By drawing upon measures and concepts that should be familiar to Arkansas leaders and educators, the grading system aims to be meaningful; a complete reinvention of school accountability would perhaps be so different that it would be less meaningful to those familiar with accountability in Arkansas. But the model also represents a refinement of measures that are familiar to Arkansas leaders and educators. It differentiates meaningfully among schools. And ultimately, it translates into a letter grade that has meaning for the public, for whom the law was intended to provide clearer information. It seeks to give a fair chance to all schools regardless of the challenges they may face. While people may fairly disagree on the merits of the model, it nonetheless represents the best efforts and input of a wide variety of stakeholders and policymakers around the state.

Perhaps the most important test of fairness for any grading model is its relationship to student poverty, a disadvantage over which schools have very little control. If school grades are highly correlated with poverty, then those grades say far more about the challenges schools face than they do about schools’ effectiveness in educating the students that walk in the door. In the model proposed by the Department of Education to the State Board, the correlation between schools’ grades and poverty levels is -0.36, which as a rule of thumb is considered modest. This modestly negative correlation tells us that schools with higher poverty rates sometimes tend to receive lower grades. Yet among all models considered, the one that was chosen exhibited the lowest correlation with poverty. Using some basic statistics, one can show that a correlation of -0.36 implies that only13% of the differences in school grades can be accounted for by school poverty levels. The remaining 87% of variation arises from factors other than poverty. When the Office of Innovation examined these sources of variation, we found that school letter grades explained about 40% of the variation in student achievement (math and literacy) between schools after accounting for demographics including poverty. While this doesn’t show that the grading system is perfect, it does show that it clears a fundamental hurdle in terms of fairness.

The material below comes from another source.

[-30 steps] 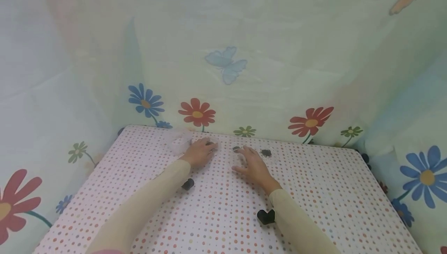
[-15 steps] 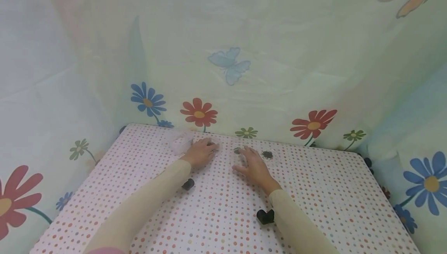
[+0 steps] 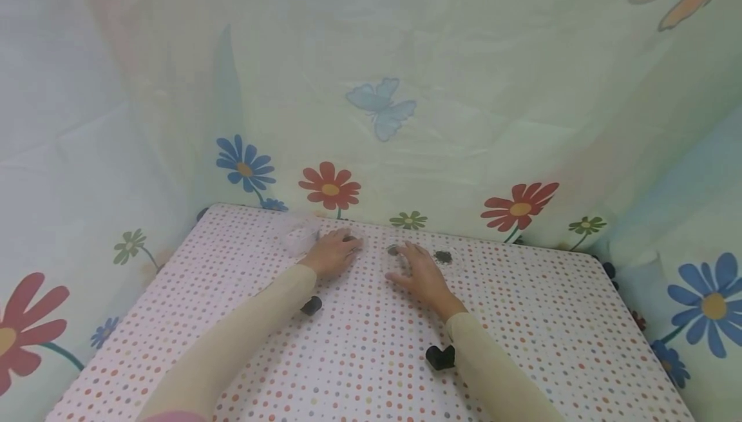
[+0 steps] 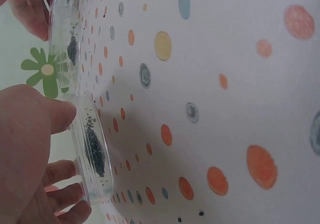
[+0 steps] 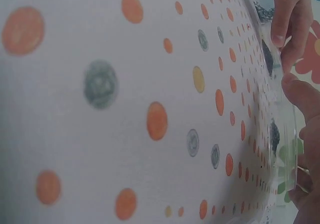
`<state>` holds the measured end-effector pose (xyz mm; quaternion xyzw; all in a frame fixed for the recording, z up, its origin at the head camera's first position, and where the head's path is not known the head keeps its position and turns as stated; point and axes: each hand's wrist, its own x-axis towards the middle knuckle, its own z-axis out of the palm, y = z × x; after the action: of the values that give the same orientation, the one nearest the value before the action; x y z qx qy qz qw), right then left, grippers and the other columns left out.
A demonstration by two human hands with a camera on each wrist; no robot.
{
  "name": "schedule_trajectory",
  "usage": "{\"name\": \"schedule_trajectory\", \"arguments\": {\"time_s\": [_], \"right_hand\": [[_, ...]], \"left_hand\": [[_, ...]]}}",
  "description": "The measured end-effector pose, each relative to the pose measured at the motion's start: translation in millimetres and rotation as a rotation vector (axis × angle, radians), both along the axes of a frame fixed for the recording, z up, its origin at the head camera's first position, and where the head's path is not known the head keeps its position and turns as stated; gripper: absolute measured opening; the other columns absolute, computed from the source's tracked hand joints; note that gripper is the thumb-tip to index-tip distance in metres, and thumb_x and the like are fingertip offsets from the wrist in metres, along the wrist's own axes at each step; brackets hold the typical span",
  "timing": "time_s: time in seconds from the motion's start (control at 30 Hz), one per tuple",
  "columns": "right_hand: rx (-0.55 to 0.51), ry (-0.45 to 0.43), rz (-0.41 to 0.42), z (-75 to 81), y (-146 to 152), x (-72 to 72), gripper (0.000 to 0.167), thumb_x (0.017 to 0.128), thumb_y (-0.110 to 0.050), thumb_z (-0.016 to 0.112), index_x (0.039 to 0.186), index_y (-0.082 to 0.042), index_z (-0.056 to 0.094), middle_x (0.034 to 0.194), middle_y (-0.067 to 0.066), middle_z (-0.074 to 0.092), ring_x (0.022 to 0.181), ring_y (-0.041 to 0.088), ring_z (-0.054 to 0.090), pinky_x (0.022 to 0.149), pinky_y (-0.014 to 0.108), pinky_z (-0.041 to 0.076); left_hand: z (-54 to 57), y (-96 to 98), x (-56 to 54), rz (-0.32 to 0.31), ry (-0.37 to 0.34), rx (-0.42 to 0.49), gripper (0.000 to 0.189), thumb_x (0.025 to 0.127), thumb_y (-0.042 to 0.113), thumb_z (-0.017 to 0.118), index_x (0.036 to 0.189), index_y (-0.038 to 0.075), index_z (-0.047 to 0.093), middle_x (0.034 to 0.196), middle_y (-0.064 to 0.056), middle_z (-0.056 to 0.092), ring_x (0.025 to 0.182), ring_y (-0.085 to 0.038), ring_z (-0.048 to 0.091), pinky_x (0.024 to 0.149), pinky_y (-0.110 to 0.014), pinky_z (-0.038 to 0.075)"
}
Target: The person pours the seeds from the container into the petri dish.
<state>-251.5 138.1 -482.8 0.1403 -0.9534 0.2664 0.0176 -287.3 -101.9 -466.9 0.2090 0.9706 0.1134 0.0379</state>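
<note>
Both hands are at the far side of the dotted table. My left hand holds a shallow clear petri dish by its edge, thumb on the near rim and fingers at the other side. Dark granules lie in a patch inside it. My right hand spans a second clear petri dish, thumb and fingers at its rim. That one also shows a dark patch. In the head view the hands partly cover both dishes.
Right of the right hand lies another dark granule patch in a faint clear dish. A clear round container stands left of the left hand. Small black objects sit beside the forearms. A flowered curtain borders the table.
The head view has shifted slightly. Both hands keep the same places on the dishes, with no other visible movement.
</note>
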Motion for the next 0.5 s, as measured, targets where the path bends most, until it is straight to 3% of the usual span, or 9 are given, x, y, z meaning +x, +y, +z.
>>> {"name": "schedule_trajectory", "arguments": {"time_s": [0.5], "right_hand": [[-0.007, -0.019, -0.003, -1.5, 0.1, -5.3, 0.068, 0.085, -0.044, 0.071, 0.14, -0.012, 0.048, 0.156, 0.018, 0.031, 0.144, 0.041, 0.027, 0.113, 0.061, 0.029]], "left_hand": [[-0.7, 0.5, -0.6, 0.006, -0.001, -0.019, 0.044, 0.101, 0.03, 0.049, 0.144, 0.026, 0.046, 0.156, -0.011, 0.034, 0.145, -0.031, 0.031, 0.118, -0.053, 0.026]]}}
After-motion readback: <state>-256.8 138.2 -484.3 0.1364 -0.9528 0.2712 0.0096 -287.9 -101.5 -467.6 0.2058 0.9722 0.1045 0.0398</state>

One of the concerns raised frequently by educators and policymakers is what to expect with letter grades given the arrival of the new PARCC tests this school year. A new test certainly presents challenges, and no one will know what effect the tests will have on letter grades until students actually take the test. But the A-F law, as well as the proposed model, gives full freedom to the State Board and the ADE to make adjustments as necessary to ensure a fair distribution of grades. The transition may require a “pause” in letter grades during 2015 to establish baselines for future improvement targets. To ensure schools have an opportunity to improve upon their 2014 letter grade, other methods could be used during the transition year to identify improvements in schools, and where appropriate, assign a higher grade for the pause year.

Looking beyond the first year of PARCC tests, the state will have the opportunity to use a more refined model of student learning growth which, if given greater emphasis, could compare schools with advantaged and disadvantaged populations in a way that improves upon the current model. As with any transition, uncertainty lies ahead, but the hope is that with a new test the state will be able to refine the proposed method for letter grades as well as the method for determining federal accountability. The transition will allow the state to integrate new possibilities while drawing upon the lessons learned from past models.

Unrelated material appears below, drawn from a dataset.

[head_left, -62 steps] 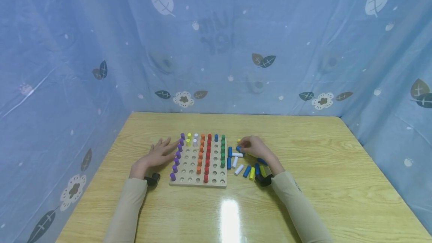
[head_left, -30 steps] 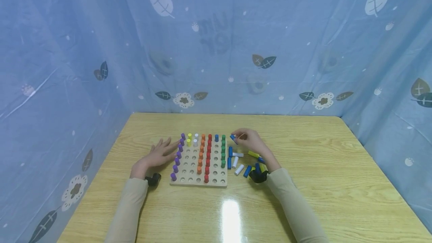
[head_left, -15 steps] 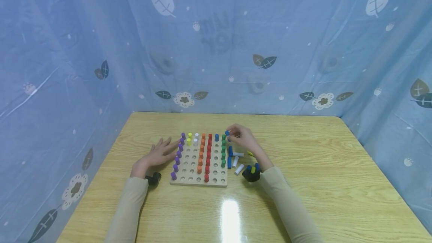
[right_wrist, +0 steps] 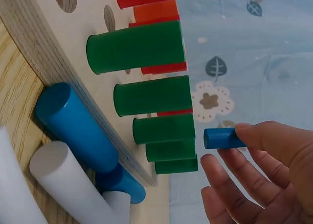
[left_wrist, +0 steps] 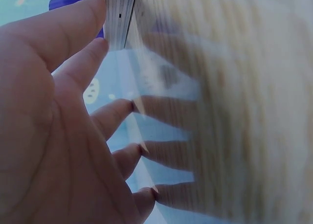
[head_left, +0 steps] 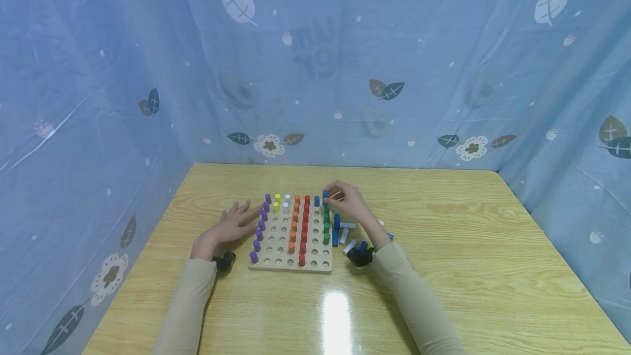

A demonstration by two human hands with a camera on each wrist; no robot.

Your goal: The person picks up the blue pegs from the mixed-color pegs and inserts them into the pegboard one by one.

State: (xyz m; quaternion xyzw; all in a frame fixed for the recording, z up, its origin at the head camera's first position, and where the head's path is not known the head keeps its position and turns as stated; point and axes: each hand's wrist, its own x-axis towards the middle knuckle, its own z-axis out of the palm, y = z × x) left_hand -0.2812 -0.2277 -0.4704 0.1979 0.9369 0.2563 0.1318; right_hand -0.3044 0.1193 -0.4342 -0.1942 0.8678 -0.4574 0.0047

The goal of the process for determining letter grades remains the same: to balance simplicity with fairness while providing meaningful differentiation among schools. The goal of the letter grades which result from this process also remains the same: to clarify to parents the public school rating system. Whatever course our state chooses to pursue, giving attention and weight to the priorities exampled here will make our mission far more possible than we previously thought.